Bring Back the Mystery Shopper Survey






Today’s Managing Health Care Cost Indicator is $8.76 billion

The Obama Administration announced yesterday that it would halt its “mystery shopper” survey,  which would have assessed potential primary care access problems.  Under the program, a survey company would have called physician offices three times – posing as a new patient with an urgent problem (coughing up blood) or a routine need (annual physical exam).   The mystery shopper survey would have sampled just under 5000 physicians in 9 states, and about 500 of them would have gotten a third call,  asking on behalf of the Department of Health and Human Services if the office accepted private insurance, public insurance, and self-pay patients. 
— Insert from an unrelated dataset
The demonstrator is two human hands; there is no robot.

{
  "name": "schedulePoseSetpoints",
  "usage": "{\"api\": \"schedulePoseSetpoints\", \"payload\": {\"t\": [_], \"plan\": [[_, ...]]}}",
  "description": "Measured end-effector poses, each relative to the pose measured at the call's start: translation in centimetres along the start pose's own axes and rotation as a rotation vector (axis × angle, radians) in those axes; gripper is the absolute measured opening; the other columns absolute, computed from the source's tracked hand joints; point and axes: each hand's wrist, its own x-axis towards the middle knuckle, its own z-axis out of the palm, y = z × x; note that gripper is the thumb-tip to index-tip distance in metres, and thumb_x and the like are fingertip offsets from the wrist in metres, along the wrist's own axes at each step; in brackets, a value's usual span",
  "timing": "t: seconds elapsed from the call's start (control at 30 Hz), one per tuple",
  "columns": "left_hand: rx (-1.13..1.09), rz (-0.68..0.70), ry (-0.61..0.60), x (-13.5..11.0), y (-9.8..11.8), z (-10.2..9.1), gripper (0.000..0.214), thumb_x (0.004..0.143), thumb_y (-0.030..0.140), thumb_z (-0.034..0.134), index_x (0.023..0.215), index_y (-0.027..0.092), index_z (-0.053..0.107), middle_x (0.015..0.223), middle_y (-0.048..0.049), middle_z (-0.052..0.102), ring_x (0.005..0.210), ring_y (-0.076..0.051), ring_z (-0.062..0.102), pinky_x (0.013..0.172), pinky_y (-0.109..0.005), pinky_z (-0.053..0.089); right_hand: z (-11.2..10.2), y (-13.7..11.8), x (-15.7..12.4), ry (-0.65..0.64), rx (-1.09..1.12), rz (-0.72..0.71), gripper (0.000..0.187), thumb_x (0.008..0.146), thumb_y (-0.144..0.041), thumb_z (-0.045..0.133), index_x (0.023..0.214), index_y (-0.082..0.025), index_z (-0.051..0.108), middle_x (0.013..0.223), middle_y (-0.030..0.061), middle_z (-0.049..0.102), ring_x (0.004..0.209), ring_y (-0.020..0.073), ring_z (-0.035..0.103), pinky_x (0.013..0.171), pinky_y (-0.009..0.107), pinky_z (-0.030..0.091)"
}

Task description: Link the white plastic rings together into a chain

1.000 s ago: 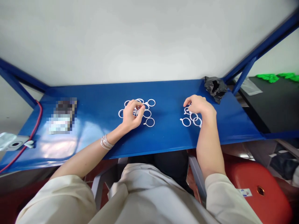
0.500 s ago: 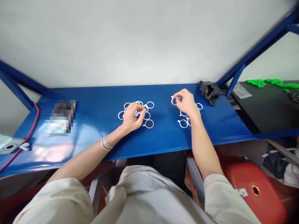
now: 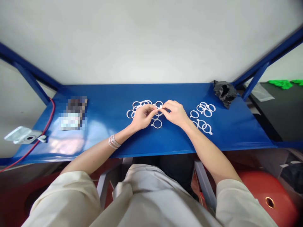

Physicians expressed anger at the proposed mystery shopper survey – likening it to “snooping” and “Big Brother.”  One physician said

Is this a good use of tax money? Probably not. Everybody with a brain knows we do not have enough doctors.

The survey was to have cost $347,370.  

Although there is a general sense that there is a shortage of primary care physicians, not everyone agrees that we have a physician shortage. 

The senior researchers of the Dartmouth Atlas,   for instance, point out that newly trained physicians often don’t choose primary care, and they mostly settle in areas that already appear to have adequate or excess supply.   Without question, training more physicians costs more federal dollars (Medicare paid $8.76 billion toward graduate medical education in 2008.)  Furthermore, new physicians will generate more bills for their own services, and will order tests and drugs and other physician referrals, leading to still more expenses.

I know it's hard to find a primary care physician in metro Boston, but I’m not sure of the right answer about whether we need more physicians.  I believe that we need a differential way to drive new physicians toward primary care rather than specialties.  Further, I believe we need to get physicians out of doing work that can be done by nonphysicians, and increase use and supply of nurse practitioners and physician assistants.

The mystery shopper survey appears to me to be a well-designed and much-needed study. How can we be sure we have the right diagnosis if we don’t collect the right information?  The Obama Administration should not have backed down.